_Problem to solve:_ Return only that part of the material below which starts with the line containing "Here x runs" and goes on through the line containing "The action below", restated exactly.

_Exercise data:_
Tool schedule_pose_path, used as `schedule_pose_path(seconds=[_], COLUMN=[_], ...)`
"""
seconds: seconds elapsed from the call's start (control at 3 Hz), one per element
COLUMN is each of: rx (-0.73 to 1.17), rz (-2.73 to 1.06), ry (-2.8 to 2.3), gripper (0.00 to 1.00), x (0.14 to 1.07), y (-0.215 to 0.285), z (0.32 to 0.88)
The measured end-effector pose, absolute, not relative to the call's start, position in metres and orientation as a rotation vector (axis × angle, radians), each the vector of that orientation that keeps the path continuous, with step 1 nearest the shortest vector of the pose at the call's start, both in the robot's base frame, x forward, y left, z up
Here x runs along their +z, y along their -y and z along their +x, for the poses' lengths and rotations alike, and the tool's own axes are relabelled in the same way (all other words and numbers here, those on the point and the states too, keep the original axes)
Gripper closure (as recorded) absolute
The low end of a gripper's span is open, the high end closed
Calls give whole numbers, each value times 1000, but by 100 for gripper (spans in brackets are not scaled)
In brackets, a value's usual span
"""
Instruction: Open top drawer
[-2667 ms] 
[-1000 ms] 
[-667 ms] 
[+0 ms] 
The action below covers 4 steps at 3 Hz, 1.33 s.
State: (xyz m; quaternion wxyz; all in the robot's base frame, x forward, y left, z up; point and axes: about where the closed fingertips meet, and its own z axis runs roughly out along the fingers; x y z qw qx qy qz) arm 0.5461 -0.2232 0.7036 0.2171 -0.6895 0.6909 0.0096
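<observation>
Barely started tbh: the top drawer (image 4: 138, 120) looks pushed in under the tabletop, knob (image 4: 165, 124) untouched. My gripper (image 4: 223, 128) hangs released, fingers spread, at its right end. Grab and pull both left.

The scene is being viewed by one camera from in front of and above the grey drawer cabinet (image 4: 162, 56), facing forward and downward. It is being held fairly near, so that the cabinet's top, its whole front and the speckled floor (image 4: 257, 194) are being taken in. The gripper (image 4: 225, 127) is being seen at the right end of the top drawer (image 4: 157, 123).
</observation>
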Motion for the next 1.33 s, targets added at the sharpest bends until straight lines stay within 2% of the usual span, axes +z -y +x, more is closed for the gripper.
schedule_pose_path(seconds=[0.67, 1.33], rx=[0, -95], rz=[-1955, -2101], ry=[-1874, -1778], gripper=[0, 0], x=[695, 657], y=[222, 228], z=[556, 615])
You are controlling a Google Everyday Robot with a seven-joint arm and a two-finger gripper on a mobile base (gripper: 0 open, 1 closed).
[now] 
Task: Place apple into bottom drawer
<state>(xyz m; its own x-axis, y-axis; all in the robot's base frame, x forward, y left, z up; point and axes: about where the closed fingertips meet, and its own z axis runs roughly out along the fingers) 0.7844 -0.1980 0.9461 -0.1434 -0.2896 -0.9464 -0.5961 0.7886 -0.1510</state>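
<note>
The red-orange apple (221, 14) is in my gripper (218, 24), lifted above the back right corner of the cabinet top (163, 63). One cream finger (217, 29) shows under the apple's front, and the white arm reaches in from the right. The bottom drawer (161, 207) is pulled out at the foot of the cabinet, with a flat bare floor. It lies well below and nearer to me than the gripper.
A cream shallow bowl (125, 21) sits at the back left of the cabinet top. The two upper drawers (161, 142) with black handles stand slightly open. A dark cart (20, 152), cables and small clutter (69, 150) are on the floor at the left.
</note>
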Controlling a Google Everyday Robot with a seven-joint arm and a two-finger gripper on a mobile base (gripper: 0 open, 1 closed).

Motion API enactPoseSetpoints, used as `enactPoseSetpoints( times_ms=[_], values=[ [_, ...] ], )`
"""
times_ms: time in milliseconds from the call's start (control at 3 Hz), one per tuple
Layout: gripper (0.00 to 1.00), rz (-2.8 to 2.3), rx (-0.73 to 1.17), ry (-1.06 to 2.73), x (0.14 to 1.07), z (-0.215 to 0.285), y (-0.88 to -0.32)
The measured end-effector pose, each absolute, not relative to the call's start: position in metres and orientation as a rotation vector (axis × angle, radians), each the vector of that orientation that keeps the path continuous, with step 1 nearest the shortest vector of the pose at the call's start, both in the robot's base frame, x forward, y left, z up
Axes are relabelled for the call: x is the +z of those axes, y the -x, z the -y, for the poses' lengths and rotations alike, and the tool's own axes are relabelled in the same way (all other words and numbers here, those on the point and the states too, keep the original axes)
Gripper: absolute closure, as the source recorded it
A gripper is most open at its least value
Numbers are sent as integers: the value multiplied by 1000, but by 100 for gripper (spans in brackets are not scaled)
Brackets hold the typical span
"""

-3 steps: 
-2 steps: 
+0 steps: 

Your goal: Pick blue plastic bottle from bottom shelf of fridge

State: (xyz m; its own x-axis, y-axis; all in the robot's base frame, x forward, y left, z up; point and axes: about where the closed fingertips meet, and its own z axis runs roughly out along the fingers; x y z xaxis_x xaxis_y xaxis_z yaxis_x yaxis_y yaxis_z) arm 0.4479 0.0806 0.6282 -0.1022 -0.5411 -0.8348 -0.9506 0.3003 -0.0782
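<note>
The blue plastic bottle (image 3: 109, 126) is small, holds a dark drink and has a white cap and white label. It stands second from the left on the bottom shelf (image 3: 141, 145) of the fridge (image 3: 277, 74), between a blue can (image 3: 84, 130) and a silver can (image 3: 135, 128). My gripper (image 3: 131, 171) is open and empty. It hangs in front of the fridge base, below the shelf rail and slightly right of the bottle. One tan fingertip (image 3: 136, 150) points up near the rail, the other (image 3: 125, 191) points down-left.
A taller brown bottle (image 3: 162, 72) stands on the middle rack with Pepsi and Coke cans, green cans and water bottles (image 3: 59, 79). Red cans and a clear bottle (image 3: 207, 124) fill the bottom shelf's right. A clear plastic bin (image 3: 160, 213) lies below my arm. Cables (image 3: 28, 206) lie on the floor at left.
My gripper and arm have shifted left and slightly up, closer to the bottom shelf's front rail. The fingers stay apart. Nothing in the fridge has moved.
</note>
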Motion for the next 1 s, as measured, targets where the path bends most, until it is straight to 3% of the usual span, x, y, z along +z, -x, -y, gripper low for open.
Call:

_Task output:_
Here x runs along their +z, y along their -y and z along their +x, for the poses' lengths and rotations alike, and the tool's own axes are relabelled in the same way (all other words and numbers here, those on the point and the states too, keep the original axes)
Gripper closure (as recorded) absolute
The low end of a gripper's span is open, the high end closed
Calls give whole numbers, each value times 1000, but by 100 for gripper (spans in brackets are not scaled)
In brackets, a value's usual span
"""
Instruction: Open top drawer
[-2667 ms] 
[-1000 ms] 
[-667 ms] 
[+0 ms] 
The action below covers 4 steps at 3 Hz, 1.33 s.

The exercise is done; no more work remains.